» TASK BRIEF
Which lines of the listing below contain the word "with"? Copy each of them.

» DATA BELOW
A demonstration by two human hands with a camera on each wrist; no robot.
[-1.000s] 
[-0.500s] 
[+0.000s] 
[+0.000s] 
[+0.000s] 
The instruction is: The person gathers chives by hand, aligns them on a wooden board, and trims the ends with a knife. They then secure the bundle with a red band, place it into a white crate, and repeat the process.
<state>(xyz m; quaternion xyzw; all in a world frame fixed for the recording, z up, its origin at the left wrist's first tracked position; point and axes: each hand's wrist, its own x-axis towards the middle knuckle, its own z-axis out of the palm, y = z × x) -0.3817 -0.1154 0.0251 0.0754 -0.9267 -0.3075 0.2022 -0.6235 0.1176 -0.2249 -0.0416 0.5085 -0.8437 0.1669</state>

» ANSWER BOX
A demonstration by two human hands with a camera on each wrist; no robot.
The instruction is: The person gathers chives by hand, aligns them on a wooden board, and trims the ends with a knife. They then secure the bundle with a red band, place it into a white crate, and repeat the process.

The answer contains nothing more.